Vertical electric field data were collected with an electric field mill (EFM) at Vostok intermittently over the interval 1998-2004. [A different electric field mill was installed at Vostok in late December 2006, and metadata from this instrument is found at ASAC_974_2]. The data were initially collected with 10 second resolution. The EFM is calibrated monthly by placing a Faraday box containing parallel plates over the rotating dipole. A range of voltages are applied to the plates and the instrument is calibrated in volts per metre relative to the calibration box. Absolute values are not possible to determine, as the instrument compression is unknown. The values should be treated as relative.

An additional factor to be noted is the height of the EFM. When it was initially installed, it was on a metal pole ~1.5 m above the snow surface. When the site was visited in December 2005, the height of the pole indicated the instrument would have been 1.05m above the snow surface. A change in height will alter the instrument compression (higher height implies larger instrument compression). It would be extremely difficult to accurately interpret these data to determine a long term trend.

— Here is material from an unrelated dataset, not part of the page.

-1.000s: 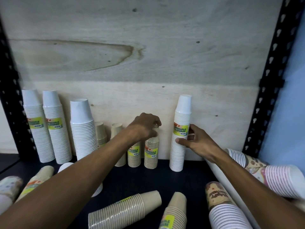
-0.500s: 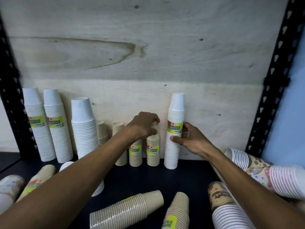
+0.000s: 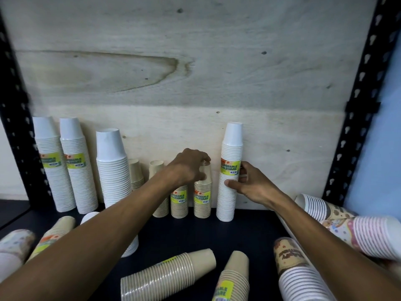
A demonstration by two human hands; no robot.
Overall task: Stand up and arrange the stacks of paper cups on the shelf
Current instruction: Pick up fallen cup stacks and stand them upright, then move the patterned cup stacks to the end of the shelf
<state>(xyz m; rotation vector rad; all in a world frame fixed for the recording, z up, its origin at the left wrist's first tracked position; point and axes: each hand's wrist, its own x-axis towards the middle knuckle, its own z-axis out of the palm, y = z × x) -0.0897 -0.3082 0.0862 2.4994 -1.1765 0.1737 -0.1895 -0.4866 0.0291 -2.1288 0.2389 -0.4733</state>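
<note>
**Tall white stack held upright at the back wall; kraft stack steadied beside it**

Your right hand (image 3: 249,185) grips the tall white stack (image 3: 230,170) from its right side: thumb pressed across the front below the label, fingers curled round behind. The stack stands on the shelf (image 3: 249,231) against the far plywood wall (image 3: 195,72), long axis vertical, possibly leaning a touch.

Your left hand (image 3: 191,166) sits curled over the top of the short kraft stack (image 3: 202,198), just left of the white one. Whether those fingertips pinch the top cup or only rest on it cannot be told.

Key relation: the white stack lies directly left of your right palm, near the kraft stack but apart from it. Judgement: the right hand is the one to close that gap leftward.

Still lying down near you: a kraft stack (image 3: 169,276), a labelled kraft stack (image 3: 233,281), and patterned stacks (image 3: 358,231) at right.
</note>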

The 10 second resolution data have been averaged to yield minute resolution values. Calibrations are linearly interpolated and have been applied to the data.

1 minute averages are provided in this download for 1998-2004. 10 second averages are provided for 2005-2006.

Files of the form "VEFCalibrationInfo_1998.txt" indicate the calibration data that has been applied to each year.

Any data for any month is in files of the form: "VosEF_1998_01.txt", where "1998" indicates the year and "01" indicates the month.

The monthly data files list the data as "Year,DoY,UT Hour,UT Min,EF-all(V/m),EF-fair(V/m)". This is the also the first line of each monthly file.
"Year" is a 4 digit representation of the year.
"DoY" is the day-of-year number from 1 to 365/366.
"UT Hour" is the Universal Time hour for the observation.
"UT Min" is the Universal Time minute for the observation.
"EF-all(V/m)" is the electric field value determined for that minute, with the calibration applied, independent of whether the data are selected as 'fair-weather'.
"EF-fair(V/m)" is the electric field value determined for that minute, with the calibration applied, IF that data has been selected as 'fair-weather'.

An outline of how 'fair-weather' has been determined is given in the publication: Burns, G.B., Frank-Kamenetsky, A.V., Troshichev, O.A., Bering, E.A., Reddell, B.D. (2005) Interannual consistency of bi-monthly differences in diurnal variations of the ground-level, vertical electric field. Journal of Geophysical Research 110, D10106. doi:10.1029/2004JD005469.

The data are comma delimited in the monthly processed data files.
Thus the line

means a fair-weather value of 179.14 volts per metre (relative to the calibration box) is determined for the 25th minute, of the zeroth UT hour, of the 60th day of the year 1998.

means a value of 244.75 volts per metre (relative to the calibration box) is determined for the 7th minute, of the 3rd UT hour, of the 60th day of the year 1998; and that this value is not determined to be 'fair-weather'.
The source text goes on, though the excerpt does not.